§ **Try it**:
Output the lines of the records exactly, from the first through the one containing "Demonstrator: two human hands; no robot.". Omit all pictures.

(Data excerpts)

---

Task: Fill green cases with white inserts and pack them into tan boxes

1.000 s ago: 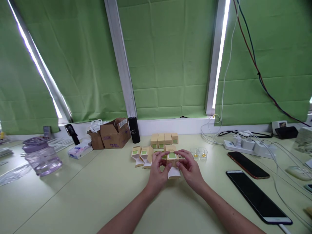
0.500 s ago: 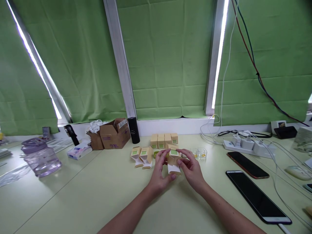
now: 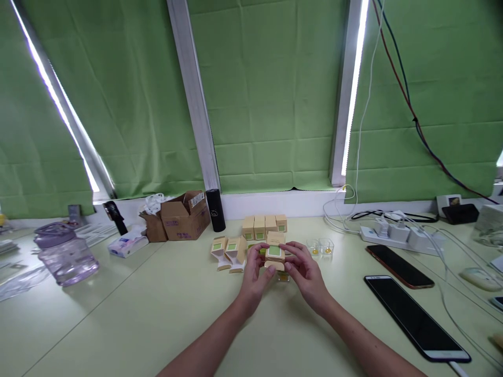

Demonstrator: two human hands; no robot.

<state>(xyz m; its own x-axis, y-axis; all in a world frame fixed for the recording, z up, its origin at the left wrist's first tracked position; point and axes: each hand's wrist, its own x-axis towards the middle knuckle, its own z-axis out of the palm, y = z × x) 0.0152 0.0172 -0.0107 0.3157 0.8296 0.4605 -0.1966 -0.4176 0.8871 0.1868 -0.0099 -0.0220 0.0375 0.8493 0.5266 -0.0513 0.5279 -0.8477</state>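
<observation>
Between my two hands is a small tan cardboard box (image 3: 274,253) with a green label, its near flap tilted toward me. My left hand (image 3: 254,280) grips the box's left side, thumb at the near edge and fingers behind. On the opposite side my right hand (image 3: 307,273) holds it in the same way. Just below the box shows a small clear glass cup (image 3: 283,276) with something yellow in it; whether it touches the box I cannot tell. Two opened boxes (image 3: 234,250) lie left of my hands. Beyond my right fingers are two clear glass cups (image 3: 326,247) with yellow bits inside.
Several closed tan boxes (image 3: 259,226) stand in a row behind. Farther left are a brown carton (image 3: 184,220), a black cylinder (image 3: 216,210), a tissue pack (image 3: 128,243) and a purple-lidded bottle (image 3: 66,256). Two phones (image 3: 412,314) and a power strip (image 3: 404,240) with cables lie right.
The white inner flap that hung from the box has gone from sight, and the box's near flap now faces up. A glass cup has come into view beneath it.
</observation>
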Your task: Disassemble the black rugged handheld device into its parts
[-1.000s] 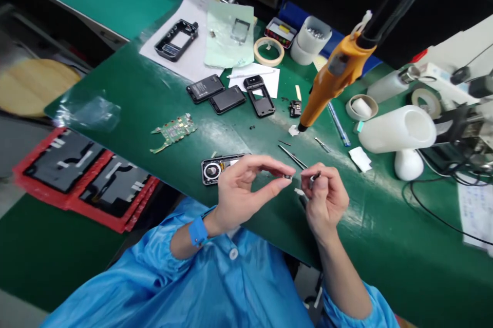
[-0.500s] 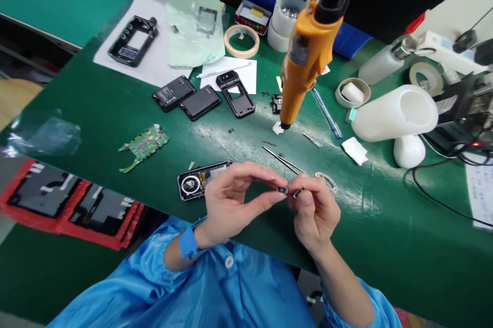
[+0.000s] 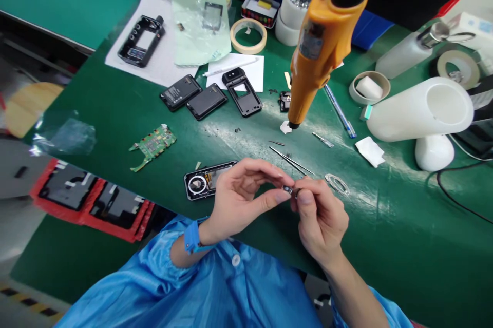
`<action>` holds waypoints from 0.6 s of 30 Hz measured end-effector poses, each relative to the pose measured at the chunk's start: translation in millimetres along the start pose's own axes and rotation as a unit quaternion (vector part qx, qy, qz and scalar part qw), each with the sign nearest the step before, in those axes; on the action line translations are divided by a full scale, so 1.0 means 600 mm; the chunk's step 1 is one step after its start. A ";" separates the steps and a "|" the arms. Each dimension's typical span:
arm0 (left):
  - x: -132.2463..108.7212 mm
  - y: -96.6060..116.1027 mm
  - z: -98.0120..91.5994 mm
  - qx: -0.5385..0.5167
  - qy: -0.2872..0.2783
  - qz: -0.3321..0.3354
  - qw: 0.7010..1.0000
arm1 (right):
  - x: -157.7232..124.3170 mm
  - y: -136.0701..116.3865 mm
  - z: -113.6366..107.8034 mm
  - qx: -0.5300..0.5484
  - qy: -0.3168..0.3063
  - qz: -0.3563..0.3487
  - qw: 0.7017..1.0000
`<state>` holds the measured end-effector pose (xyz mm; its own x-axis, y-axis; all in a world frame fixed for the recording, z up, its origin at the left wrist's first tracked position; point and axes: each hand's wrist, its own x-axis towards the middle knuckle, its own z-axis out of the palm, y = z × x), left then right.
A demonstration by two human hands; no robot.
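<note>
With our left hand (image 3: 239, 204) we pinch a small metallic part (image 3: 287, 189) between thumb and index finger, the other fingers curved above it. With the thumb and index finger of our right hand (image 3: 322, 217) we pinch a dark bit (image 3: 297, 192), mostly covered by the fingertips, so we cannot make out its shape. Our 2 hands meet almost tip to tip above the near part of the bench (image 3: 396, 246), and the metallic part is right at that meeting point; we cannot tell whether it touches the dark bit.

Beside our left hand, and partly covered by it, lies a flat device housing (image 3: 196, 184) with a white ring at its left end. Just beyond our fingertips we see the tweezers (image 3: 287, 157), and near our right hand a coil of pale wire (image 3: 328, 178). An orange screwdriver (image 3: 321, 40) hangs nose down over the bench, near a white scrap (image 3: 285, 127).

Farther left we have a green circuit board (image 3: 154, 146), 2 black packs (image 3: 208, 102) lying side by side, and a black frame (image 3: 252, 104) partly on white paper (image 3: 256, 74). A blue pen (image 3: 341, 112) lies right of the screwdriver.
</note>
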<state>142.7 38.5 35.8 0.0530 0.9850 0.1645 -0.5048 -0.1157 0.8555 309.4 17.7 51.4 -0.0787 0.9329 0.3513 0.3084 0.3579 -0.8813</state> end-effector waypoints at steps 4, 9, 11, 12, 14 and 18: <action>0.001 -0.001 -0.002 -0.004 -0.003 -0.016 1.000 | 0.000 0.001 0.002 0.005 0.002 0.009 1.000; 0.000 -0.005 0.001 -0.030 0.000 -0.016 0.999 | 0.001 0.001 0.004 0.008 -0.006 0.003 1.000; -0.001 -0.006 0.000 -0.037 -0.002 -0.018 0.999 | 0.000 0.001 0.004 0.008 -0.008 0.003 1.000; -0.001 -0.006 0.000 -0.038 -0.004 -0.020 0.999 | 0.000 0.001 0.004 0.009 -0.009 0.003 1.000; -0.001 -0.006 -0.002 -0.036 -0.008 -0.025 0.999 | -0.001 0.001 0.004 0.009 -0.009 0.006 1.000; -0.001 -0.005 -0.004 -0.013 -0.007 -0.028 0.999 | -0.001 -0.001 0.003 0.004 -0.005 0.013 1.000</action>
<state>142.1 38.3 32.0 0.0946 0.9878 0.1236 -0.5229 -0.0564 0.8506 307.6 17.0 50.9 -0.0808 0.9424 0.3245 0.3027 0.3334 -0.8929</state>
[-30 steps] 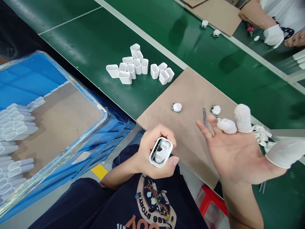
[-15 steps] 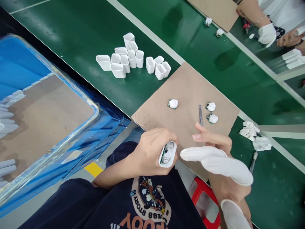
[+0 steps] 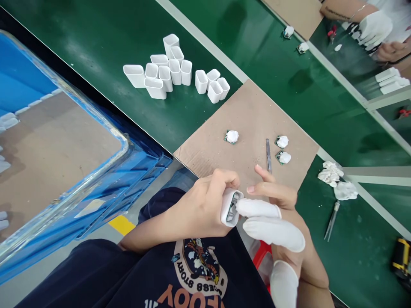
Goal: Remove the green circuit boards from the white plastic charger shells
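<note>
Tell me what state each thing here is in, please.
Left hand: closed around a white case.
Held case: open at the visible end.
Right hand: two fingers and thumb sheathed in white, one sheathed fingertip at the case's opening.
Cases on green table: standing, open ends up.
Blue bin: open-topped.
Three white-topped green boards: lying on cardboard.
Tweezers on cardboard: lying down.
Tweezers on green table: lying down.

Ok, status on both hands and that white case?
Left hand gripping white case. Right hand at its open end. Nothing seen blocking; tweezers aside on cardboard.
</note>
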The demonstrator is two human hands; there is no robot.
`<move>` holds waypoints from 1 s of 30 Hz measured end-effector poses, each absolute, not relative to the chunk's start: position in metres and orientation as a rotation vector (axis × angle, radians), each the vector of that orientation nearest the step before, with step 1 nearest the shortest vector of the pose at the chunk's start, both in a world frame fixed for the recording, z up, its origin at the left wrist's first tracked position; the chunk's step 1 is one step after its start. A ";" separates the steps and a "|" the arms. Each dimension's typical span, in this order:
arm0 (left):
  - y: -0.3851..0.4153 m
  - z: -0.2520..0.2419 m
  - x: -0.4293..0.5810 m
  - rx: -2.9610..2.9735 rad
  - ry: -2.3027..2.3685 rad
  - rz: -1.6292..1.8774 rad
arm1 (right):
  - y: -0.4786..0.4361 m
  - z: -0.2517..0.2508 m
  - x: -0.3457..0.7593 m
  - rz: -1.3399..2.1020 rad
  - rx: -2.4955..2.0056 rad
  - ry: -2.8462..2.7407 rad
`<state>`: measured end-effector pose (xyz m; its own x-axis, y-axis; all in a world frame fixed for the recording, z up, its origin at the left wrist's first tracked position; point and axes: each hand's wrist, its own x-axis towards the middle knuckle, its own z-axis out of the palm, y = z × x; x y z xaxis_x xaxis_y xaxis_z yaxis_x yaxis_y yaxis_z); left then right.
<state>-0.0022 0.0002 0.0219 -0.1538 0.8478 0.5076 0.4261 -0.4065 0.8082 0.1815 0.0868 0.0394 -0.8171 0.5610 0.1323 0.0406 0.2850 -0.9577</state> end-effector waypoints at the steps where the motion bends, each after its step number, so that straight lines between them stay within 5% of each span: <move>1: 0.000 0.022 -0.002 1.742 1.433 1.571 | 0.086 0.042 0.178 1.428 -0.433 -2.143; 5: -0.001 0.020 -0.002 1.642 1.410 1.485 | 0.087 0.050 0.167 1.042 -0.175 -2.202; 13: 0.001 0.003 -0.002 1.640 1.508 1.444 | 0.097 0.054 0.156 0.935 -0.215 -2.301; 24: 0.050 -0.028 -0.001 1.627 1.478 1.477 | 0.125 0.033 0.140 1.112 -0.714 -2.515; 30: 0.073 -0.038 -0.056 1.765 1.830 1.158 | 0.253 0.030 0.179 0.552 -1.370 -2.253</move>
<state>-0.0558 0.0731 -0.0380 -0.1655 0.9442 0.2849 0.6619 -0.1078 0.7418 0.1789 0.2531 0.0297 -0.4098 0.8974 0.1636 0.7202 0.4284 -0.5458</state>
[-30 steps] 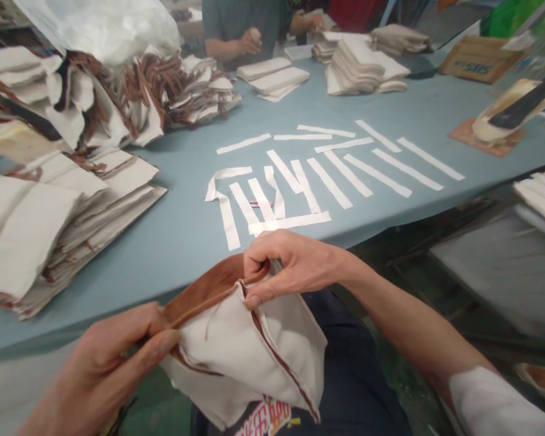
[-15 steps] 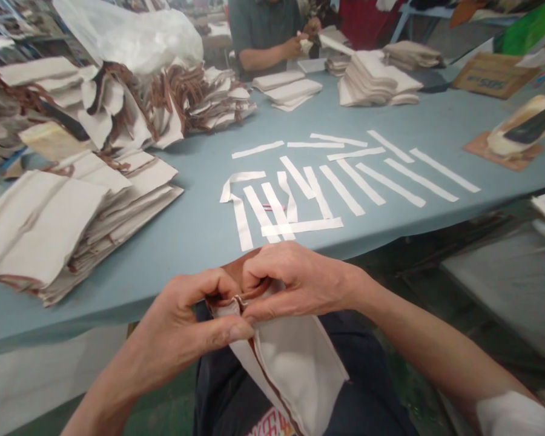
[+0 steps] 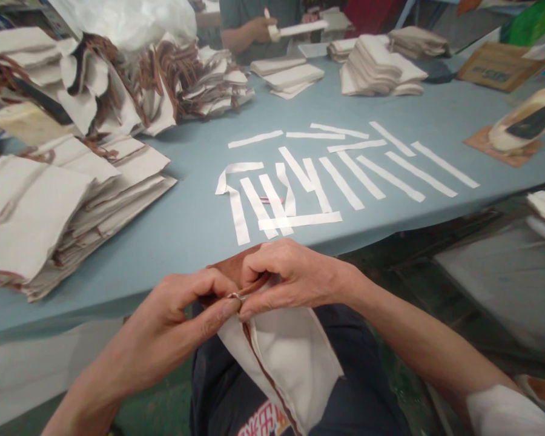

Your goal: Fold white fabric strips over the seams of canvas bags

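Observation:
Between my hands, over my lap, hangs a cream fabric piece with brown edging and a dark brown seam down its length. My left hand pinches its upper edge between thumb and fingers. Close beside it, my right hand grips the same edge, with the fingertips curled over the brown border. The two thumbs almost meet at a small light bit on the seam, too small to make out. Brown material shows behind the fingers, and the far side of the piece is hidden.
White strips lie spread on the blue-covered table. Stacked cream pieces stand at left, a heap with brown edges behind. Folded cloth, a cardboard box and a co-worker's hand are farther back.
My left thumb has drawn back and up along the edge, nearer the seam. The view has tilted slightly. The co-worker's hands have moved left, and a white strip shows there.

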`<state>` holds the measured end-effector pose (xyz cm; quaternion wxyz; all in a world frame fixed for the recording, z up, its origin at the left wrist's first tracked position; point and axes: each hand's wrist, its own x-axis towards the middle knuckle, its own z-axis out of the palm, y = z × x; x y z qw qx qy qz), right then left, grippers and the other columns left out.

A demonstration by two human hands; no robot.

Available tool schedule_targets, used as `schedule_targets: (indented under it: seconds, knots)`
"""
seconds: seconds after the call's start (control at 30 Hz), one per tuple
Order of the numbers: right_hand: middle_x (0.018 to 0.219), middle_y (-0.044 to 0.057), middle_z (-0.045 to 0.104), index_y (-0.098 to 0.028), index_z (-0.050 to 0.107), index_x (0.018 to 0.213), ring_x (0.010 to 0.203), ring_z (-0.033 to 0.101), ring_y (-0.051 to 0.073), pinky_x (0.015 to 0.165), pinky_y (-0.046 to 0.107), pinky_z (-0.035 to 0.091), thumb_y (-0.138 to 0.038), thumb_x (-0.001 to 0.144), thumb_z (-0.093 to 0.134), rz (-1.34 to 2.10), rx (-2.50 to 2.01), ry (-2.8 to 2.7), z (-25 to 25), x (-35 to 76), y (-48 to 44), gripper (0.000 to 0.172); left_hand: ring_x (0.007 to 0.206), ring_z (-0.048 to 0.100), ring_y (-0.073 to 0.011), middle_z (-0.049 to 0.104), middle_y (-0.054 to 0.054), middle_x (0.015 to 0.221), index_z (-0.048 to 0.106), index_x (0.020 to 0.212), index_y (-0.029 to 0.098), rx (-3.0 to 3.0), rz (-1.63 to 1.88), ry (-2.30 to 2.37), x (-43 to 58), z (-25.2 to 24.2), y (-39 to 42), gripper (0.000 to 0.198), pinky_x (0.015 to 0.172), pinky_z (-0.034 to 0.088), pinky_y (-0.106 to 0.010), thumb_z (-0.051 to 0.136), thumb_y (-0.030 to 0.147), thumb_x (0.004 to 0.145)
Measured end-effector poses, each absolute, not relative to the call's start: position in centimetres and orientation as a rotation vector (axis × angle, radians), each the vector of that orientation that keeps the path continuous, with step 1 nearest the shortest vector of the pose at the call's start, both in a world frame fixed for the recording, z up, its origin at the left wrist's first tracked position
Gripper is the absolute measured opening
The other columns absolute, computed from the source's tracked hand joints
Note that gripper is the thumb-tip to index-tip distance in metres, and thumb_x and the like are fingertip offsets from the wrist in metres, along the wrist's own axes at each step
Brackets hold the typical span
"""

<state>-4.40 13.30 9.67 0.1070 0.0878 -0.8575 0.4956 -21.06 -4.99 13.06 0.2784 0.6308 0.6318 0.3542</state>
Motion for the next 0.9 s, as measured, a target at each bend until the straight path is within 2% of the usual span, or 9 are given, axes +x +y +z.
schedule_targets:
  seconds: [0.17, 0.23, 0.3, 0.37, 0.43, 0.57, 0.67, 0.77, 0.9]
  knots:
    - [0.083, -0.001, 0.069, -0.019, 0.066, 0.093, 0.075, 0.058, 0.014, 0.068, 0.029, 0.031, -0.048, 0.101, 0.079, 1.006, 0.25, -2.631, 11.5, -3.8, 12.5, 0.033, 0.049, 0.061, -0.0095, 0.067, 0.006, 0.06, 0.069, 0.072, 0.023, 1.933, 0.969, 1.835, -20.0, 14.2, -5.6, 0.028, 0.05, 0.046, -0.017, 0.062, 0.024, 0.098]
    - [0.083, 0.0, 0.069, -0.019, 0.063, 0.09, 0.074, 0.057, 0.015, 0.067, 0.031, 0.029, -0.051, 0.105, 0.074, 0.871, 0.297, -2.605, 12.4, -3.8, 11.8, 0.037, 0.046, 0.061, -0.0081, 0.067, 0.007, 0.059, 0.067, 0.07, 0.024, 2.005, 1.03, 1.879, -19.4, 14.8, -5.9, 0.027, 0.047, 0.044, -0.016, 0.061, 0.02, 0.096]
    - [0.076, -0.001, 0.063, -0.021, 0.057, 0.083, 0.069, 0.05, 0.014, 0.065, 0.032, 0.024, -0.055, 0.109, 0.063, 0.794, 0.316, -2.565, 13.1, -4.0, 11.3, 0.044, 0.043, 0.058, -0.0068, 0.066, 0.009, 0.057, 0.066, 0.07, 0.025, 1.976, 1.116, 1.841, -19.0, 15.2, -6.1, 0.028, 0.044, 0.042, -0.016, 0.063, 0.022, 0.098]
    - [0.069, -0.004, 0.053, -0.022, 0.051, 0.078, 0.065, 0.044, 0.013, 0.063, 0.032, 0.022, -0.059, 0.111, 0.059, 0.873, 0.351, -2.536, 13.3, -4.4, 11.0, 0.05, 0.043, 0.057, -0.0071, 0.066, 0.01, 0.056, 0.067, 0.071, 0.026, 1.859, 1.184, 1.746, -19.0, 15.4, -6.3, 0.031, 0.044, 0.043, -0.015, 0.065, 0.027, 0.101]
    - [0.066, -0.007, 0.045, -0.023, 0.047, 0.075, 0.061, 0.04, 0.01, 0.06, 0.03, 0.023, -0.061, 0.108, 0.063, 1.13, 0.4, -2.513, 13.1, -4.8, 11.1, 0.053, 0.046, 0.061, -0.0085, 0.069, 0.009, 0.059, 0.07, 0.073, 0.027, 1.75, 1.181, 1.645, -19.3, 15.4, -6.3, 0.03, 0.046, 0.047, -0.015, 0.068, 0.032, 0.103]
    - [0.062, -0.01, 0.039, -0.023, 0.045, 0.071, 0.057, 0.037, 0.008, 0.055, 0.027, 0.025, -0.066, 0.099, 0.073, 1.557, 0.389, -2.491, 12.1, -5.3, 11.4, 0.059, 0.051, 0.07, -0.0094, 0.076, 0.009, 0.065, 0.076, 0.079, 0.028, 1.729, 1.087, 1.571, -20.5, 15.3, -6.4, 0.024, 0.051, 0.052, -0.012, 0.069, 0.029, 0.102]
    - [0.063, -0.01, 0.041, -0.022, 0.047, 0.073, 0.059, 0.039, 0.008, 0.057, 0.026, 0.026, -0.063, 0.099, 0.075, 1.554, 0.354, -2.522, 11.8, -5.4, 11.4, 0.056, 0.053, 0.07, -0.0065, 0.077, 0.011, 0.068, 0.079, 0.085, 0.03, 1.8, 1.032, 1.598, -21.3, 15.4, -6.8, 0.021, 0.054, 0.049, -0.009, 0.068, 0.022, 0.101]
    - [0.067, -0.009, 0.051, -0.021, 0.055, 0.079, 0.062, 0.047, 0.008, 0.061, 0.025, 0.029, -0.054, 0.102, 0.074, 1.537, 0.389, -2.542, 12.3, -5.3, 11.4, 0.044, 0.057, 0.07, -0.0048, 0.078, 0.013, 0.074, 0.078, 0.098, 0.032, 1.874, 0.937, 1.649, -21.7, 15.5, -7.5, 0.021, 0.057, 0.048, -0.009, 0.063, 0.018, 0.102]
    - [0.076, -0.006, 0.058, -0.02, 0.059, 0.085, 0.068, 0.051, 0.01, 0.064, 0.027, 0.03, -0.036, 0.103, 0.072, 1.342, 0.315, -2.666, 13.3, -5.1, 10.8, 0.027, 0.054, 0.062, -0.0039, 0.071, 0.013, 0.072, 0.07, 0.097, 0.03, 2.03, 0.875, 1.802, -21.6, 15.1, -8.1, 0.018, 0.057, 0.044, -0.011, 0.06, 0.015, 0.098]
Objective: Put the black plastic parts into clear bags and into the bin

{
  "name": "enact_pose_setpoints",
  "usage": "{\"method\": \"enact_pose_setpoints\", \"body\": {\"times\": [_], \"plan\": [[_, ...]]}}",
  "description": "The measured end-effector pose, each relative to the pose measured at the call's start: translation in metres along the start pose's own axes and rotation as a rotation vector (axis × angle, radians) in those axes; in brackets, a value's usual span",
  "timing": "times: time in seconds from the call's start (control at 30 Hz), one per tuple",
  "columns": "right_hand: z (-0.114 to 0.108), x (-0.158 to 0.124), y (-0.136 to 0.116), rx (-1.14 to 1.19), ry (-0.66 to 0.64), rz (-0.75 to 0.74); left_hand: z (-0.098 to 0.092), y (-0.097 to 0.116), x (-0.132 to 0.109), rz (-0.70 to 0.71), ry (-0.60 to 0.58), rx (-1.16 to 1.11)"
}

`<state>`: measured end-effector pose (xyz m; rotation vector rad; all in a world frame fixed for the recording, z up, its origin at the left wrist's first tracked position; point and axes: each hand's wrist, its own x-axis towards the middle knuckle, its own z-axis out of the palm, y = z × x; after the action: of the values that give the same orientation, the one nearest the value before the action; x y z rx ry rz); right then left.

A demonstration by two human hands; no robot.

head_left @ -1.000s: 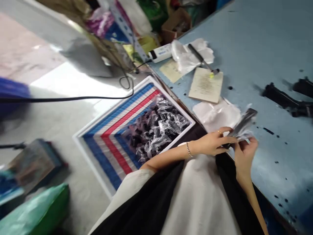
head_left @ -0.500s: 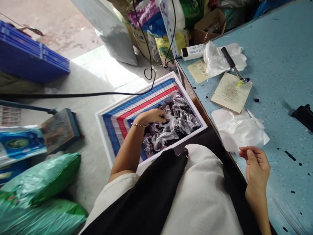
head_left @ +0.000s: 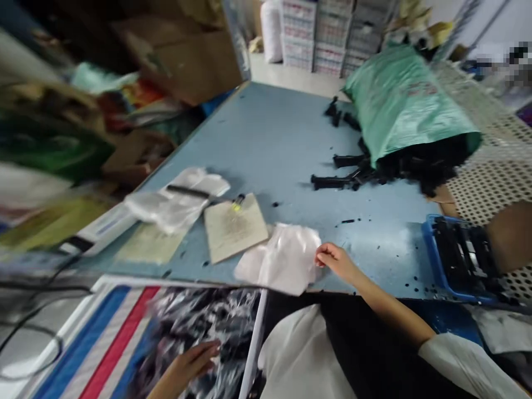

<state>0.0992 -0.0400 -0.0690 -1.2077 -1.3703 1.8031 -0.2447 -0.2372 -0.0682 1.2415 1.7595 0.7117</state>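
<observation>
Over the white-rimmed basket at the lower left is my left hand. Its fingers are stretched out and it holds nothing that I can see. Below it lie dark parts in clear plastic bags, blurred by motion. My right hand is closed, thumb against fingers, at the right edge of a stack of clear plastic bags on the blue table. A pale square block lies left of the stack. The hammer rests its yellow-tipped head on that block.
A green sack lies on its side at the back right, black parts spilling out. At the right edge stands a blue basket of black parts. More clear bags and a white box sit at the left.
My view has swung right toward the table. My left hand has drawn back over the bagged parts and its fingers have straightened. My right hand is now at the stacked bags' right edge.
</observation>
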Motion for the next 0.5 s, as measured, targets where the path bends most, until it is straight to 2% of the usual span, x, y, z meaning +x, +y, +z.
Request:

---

§ **Task solution**:
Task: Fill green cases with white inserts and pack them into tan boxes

1.000 s ago: 
0.500 s ago: 
now: 

Demonstrator: two human hands; no robot.

This output is complete, so the exercise is closed.